Home | About | All pages | RSS Feed | Gopher

Word occurrence counter and analyzer

Published: 07-03-2013 | Author: Remy van Elst | Text only version of this article


Table of Contents

  • Other Example

  • With these commands you can analyze a text file. It will count all the occurrences of all words and put out the stats. It is usefull for song lyrics, books, notes and everything. It helps me analyze my writing style, which words do I use more often, where are my spelling errors and such. It is also nice to win an argument against someone over a dragonforce song. This example will use lyrics as example, but it is applicable to all text files.

    If you like this article, consider sponsoring me by trying out a Digital Ocean VPS. With this link you'll get $100 credit for 60 days). (referral link)

    Get the Lyrics (text)

    First get the lyrics, or the text you want to analyze into a text file. I've heard nano, vi(m) and emacs are quite good with text. In this song I will use a song by Dragonforce. It does not matter which one because they're all full of the same words.

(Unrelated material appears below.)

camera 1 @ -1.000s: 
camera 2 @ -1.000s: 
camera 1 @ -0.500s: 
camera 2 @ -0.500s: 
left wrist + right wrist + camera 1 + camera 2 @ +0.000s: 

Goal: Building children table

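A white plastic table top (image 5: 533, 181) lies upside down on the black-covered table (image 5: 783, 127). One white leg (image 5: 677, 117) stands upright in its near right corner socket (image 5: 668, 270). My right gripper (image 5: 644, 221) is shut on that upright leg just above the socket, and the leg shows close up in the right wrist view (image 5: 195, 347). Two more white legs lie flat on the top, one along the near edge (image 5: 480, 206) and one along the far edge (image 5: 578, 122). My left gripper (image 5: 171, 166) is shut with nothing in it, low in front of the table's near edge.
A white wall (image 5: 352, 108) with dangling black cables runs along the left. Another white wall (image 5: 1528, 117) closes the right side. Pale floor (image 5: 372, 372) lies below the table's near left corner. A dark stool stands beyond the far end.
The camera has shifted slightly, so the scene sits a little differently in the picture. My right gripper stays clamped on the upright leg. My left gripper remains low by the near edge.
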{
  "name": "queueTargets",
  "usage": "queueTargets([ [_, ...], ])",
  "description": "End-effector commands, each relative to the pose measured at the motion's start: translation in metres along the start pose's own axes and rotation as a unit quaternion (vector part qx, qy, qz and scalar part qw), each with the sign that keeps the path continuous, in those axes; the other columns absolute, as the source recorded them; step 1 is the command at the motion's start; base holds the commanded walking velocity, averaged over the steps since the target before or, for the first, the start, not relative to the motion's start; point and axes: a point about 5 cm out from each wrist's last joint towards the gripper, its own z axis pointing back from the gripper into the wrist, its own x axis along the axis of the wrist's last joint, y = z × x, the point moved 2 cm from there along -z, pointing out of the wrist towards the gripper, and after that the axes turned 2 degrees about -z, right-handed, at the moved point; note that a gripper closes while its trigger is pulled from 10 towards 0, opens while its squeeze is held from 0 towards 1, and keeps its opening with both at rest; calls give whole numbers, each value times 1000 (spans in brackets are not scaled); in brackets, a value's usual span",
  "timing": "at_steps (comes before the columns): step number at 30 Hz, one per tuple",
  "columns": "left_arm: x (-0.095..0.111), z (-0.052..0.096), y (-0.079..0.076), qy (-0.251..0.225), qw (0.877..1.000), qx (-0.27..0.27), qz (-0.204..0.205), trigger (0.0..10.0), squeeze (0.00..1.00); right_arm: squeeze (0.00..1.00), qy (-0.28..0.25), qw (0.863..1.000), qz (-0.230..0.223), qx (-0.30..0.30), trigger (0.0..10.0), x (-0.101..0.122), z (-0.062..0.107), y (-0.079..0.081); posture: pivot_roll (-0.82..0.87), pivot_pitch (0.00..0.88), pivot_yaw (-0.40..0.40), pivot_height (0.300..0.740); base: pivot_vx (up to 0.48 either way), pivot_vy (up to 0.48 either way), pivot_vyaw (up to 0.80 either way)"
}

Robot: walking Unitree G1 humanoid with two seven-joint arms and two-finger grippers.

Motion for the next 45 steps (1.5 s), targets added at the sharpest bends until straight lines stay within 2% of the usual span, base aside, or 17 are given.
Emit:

    My lyrics file is named: df1.txt

    Sanitize them

    The tools we are going to use do not like all those comma's, colons, exclamation marks and weird non-alphanumeric characters. So sanitize the file like this:

    cat df1.txt | tr -cd '[:alnum:] [:space:]' > df1san.txt
    

    What this does is pump the file through the tr command, that command (with these arguments) strips everything which is not a-zA-Z0-9 or a space. Exactly what we want.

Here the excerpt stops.